══ Given information ══

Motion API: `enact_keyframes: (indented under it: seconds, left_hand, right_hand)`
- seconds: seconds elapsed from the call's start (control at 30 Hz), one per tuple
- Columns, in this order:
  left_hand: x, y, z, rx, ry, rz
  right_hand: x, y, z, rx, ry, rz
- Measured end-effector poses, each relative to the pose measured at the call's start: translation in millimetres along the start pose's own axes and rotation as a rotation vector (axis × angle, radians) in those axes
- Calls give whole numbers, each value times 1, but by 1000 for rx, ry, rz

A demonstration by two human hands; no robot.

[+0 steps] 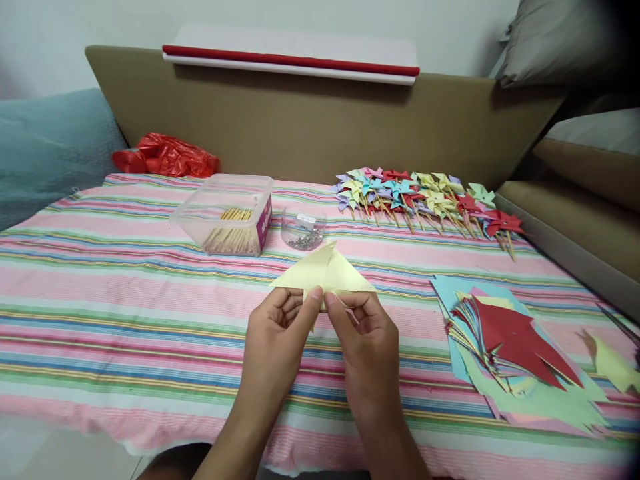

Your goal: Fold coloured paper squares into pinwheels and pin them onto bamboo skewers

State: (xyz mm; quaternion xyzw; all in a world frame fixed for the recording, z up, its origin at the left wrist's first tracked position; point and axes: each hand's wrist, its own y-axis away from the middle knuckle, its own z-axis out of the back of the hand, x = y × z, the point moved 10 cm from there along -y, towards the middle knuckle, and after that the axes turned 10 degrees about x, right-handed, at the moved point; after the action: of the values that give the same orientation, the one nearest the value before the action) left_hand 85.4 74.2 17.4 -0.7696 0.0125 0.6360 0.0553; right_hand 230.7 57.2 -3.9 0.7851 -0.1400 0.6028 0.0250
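Observation:
A pale yellow paper piece (327, 270), cut and partly folded like a pinwheel, is held up in front of me above the striped cloth. My left hand (280, 327) pinches its lower edge between thumb and curled fingers. On the other side my right hand (367, 330) grips the same paper, its thumb close to the left thumb near the middle. Two pointed corners spread out left and right, and one tip points up. Just beyond the paper stands a round clear container (303, 228) with small metal pins. To its left is a clear plastic box (225, 217) holding wooden sticks.
Finished paper pinwheels (400, 193) on sticks lie in a pile at the back right. Nearer on the right is a stack of cut coloured paper (515, 340), with scissors (620, 323) by the edge. A red plastic bag (167, 155) lies at the back left.

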Motion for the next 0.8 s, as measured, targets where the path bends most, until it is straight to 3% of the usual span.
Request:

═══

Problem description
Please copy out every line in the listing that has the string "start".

Answer section
- seconds: seconds elapsed from the call's start (control at 30 Hz), one per tuple
- Measured end-effector poses, each relative to the pose measured at the call's start: translation in millimetres along the start pose's own axes and rotation as a rotation vector (axis × angle, radians) in those axes

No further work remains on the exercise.